Logistically, I feel that having a strict nurse to patient ratio would be a nightmare. There will be float nurses going to different floors to cover nurse’s breaks and times when a nurse being off the floor will create too low of a nurse-to-patient ratio. In my opinion, this would actually lead to suboptimal patient care as every floor in a hospital is different and best staffed by the nurses who know the population.
“At my hospital, nurses have the autonomy to decide when their population is more acute and more nurses are needed to staff the unit. Resources can be shuffled accordingly. Every day and every shift is different. Having strict nurse to patient ratios actually takes authority and flexibility away from nurses.
“I encourage everyone to vote your heart. As a nurse, I thought you might want to hear my perspective on why you should vote “no” on Question 1.”
In a less-passionate message, my second RN, who has issues with the level of detail about nursing situations outlined in the initiative text, wrote, “I’m glad I don’t have to vote on this until November, because I am undecided on which way to go. I have been reading everything I can about the proposed law and I still have questions.
“If the ballot asked simply, ‘Should nurse-patient ratios be mandated by law?’ my answer would be a resounding “yes,” and I believe that any nurse who has worked in a hospital or nursing home would agree. I haven’t worked in a hospital in years, but I can remember being on an evening shift and being the sole RN responsible for 15 patients. And that was when I was a relatively young, inexperienced nurse. It was also one of the reasons I left the hospital and started working in home care.

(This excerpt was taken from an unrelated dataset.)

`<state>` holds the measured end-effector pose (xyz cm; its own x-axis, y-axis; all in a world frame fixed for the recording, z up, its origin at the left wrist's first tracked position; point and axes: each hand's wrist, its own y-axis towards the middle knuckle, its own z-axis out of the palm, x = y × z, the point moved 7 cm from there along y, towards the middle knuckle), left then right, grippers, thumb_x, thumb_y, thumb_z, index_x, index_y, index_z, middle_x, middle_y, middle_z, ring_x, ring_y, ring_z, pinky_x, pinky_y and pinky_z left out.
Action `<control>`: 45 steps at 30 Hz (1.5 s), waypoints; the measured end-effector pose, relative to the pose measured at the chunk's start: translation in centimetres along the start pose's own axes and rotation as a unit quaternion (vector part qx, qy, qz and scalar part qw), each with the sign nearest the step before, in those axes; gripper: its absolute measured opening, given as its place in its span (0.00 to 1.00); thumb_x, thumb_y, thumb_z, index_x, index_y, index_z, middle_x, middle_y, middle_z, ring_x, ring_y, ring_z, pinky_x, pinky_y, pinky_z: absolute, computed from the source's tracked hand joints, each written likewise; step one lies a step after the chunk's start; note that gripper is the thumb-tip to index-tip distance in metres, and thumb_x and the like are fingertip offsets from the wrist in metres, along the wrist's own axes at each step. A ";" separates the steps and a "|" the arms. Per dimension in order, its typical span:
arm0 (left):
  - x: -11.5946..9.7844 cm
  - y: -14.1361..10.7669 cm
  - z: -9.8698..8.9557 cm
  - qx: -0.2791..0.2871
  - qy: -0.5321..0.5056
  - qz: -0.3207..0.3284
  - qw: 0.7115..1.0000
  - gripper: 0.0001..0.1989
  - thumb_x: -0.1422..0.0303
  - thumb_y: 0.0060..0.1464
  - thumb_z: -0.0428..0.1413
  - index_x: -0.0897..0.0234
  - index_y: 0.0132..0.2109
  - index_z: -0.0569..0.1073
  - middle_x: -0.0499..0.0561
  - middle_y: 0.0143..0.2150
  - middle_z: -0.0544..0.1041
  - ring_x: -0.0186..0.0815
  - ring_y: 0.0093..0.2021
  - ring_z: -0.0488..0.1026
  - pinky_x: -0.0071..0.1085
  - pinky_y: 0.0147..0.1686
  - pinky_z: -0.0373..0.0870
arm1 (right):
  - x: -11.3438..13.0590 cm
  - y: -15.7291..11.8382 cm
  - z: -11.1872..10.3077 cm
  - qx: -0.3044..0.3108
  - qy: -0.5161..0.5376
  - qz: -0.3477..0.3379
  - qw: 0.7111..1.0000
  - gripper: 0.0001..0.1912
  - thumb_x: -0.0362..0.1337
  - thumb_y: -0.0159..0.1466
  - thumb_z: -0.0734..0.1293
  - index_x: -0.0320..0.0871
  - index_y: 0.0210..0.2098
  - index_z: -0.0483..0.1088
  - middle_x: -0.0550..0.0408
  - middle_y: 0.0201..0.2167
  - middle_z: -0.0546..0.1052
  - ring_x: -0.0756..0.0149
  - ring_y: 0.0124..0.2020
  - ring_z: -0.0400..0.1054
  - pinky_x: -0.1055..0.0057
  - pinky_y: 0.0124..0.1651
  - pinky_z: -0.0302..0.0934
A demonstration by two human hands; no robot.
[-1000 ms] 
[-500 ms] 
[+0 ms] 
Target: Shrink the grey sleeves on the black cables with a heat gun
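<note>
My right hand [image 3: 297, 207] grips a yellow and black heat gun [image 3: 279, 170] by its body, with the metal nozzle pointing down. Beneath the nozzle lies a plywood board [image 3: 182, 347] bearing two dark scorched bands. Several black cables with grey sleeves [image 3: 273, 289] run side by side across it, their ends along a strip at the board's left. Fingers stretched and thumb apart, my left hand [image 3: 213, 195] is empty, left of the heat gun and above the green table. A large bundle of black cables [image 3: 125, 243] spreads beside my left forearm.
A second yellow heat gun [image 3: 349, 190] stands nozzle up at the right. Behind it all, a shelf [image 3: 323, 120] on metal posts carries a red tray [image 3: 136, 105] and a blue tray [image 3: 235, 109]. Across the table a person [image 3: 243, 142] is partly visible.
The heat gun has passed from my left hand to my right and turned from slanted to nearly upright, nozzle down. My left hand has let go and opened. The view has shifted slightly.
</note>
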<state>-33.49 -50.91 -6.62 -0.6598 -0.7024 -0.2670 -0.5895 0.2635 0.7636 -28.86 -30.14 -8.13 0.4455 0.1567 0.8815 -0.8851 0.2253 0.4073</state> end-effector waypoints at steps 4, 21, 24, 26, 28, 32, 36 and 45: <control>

“When I read the proposed law, I read it through the eyes of a seasoned registered nurse. While some of the ratios make sense, such as one-on-one care for patients under anesthesia or in an intensive care unit, others seem inappropriate, such as one nurse to four psychiatric or rehab patients. For those patients, much of the care is provided by non-nurses, such as mental health patient care attendants, psychologists, social workers, and physical and occupational therapists.
“In those care settings a registered nurse may be overseeing the care of the patient, administering medications, etc., but may not be providing a great deal of “hands on” care. So mandated staffing ratios in those settings could result in fewer beds available for behavioral health or rehab patients. And there are already shortages of available beds for some of these patients.
“The argument of those in opposition to the proposed law does not feel right to me, either. Yes, in a perfect world health care executives would leave the decision-making about staffing to the health care professionals, including nurses. But they do not. And will not. Health care is big business, run primarily by executives, mostly male, who earn seven-figure salaries. An article in the Aug. 15 Boston Globe underscores those facts. Staffing ratios will be expensive, and hospital executives are not going to decrease their compensation in order to pay for them.
“So, as you can see, if the proposed law were worded differently in places, I would vote yes today. Without question. But I think that more time needs to be spent figuring out specific staffing limits, and that some hospital units would not require such stringent scheduling. But I’m really glad that this ballot question has people talking. I think that even if this does not pass in November, that we will soon see a law mandating patient limits for nurses. A lot of nurses feel the same way about this very complicated issue.”